Bitácora del director

Por Pascal Beltrán del Río

El Dream Team de la vacuna

Antes de la aparición del nuevo coronavirus, la vacuna que más rápidamente se había desarrollado había sido la de parotiditis o paperas.
Esa vacuna, conocida como mumpsvax, se produjo a partir de una cepa extraída de la garganta de la niña Jeryl Lynn, hija del microbiólogo estadunidense Maurice Hilleman, el vacunólogo más exitoso de la historia. Fallecido en 2005, Hilleman creó ocho de las 14 vacunas que usualmente se suministran a las personas, entre ellas la del sarampión. Se le considera el científico que más vidas salvó en el siglo XX.
Para desarrollar la vacuna de paperas, Hilleman recurrió a una técnica utilizada durante la Segunda Guerra Mundial para encontrar una manera de prevenir enfermedades como la polio. Se trataba de cultivar formas debilitadas del virus en embriones de pollo. En menos de cinco años, la vacuna estaba lista para su aplicación comercial.
Fue todo un récord. Otras vacunas habían tomado décadas en desarrollarse, como la de la tifoidea, que tardó 28 años (1886-1914), tiempo semejante al que se demoró la de la fiebre amarilla (1912-1939), que valió el Nobel de medicina al virólogo sudafricano Max Theiler.
El anuncio, este mes, de que dos proyectos de vacuna contra el coronavirus habían concluido con éxito la fase III de pruebas clínicas representa no sólo una esperanza de superar una pandemia que en doce meses ha matado a 1.3 millones de personas en el mundo —hoy se cumple exactamente un año de que apareció el primer caso en China, un paciente de 55 años de edad, según un rastreo realizado a posteriori—, sino también una proeza de la investigación científica.
El primero de ellos fue desarrollado de manera conjunta por las farmacéuticas Pfizer y BioNTech, que lo dieron a conocer el pasado lunes 9. El segundo, del laboratorio Moderna, fue revelado apenas ayer. Se trata de dos de más de 125 proyectos de investigación para encontrar una vacuna contra el covid-19. Lo sorprendente es que las primeras pruebas en humanos comenzaron apenas en marzo.
Tanto la de Pfizer como la de Moderna pertenecen a una nueva generación de vacunas que utiliza una técnica distinta de las que han sido comercializadas para otras enfermedades: la del ácido ribonucleico mensajero o ARNm.
Mientras las vacunas tradicionales inoculan una versión debilitada de un virus para provocar una respuesta inmunitaria sin causar enfermedad grave, éstas inoculan una proteína específica, en este caso, la de la espiga que el coronavirus utiliza para anclarse en las células e invadirlas para reproducirse.
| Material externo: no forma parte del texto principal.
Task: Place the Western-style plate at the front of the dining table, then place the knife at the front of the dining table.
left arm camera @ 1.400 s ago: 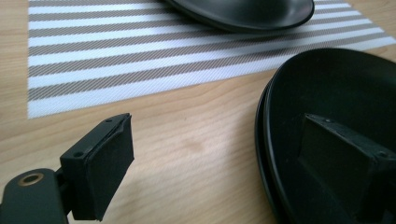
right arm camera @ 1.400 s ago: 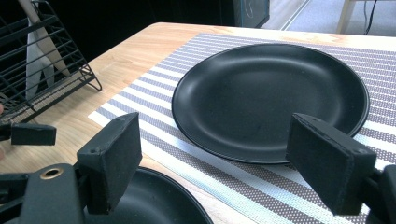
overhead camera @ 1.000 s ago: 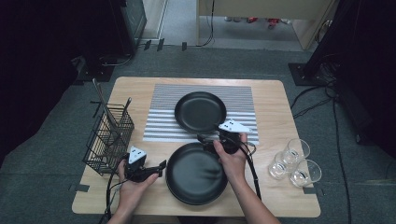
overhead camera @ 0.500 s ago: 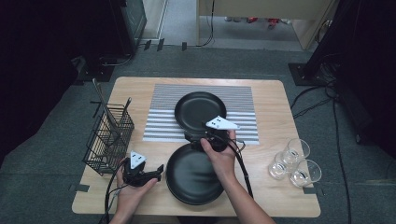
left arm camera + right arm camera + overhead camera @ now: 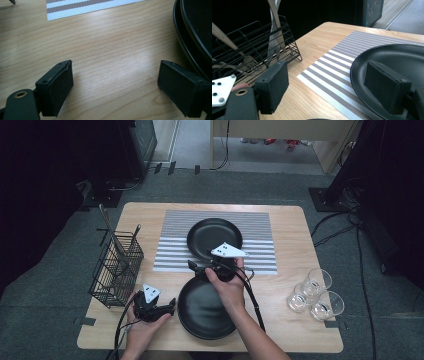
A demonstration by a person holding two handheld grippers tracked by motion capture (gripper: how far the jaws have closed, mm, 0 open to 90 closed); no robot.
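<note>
Two black plates are seen on the wooden counter [image 5: 295, 235]: the near plate [image 5: 202, 312] lies on bare wood close to the counter's front edge, and the far plate [image 5: 214, 237] rests on the striped placemat [image 5: 255, 227] just behind it. The left claw [image 5: 172, 306] is held low over the counter just beside the near plate's left rim, pointing toward it; in the left gripper view its jaws are seen spread wide over bare wood, with nothing between them, and the plate's rim [image 5: 190, 42] is seen at the right, beyond the right jaw. The jaws have just been closing slightly. The right claw [image 5: 192, 266] is held over the gap between the two plates, pointing to the left; in the right gripper view its jaws are likewise spread wide and nothing is gripped, the far plate [image 5: 397, 57] lying behind the right jaw and the placemat [image 5: 342, 65] showing between the two. A black wire basket [image 5: 116, 270] holding cutlery is stood at the counter's left edge, and three clear drinking glasses [image 5: 315, 292] are grouped near the right front corner, well apart from both claws.
</note>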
La idea es hacer que la célula actúe como si estuviese realmente infectada. Esta técnica había sido bautizada por la revista Nature como “una nueva era en la vacunología”, en un artículo publicado en 2018. El anuncio de Moderna, realizado ayer en la madrugada, es el final del camino de un proyecto encabezado por el médico israelí Tal Zaks, director científico de la biotecnológica con sede en Boston.
En marzo, Stéphane Bancel, el director ejecutivo de Moderna, fue uno de los representantes de la industria invitados a la Casa Blanca por el presidente Donald Trump para hablar sobre el desarrollo de la vacuna. Durante la reunión, Bancel aseguró que su compañía tendría una vacuna en unos cuantos meses. Aunque Trump hubiera deseado que el anuncio se hiciera antes de las elecciones presidenciales, Moderna cumplió el compromiso. Su efectividad de 94.5% la pone por encima de la de Pfizer-BioNTech, calculada en 90 por ciento. Tiene, además, la ventaja de que no necesita guardarse a una temperatura de menos 80 grados, como la otra, sino que puede almacenarse en un congelador tipo casero e incluso se conserva un mes en el refrigerador.
Además de contar con los servicios de Zaks, quien fue contratado en 2015, el equipo científico de Moderna incluye a Melissa Moore, bioquímica que salió del Massachusetts Institute of Technology y la mayor experta mundial en ARNm. Desde que llegó a Moderna, la compañía ha desarrollado 23 medicamentos y vacunas mediante esa técnica.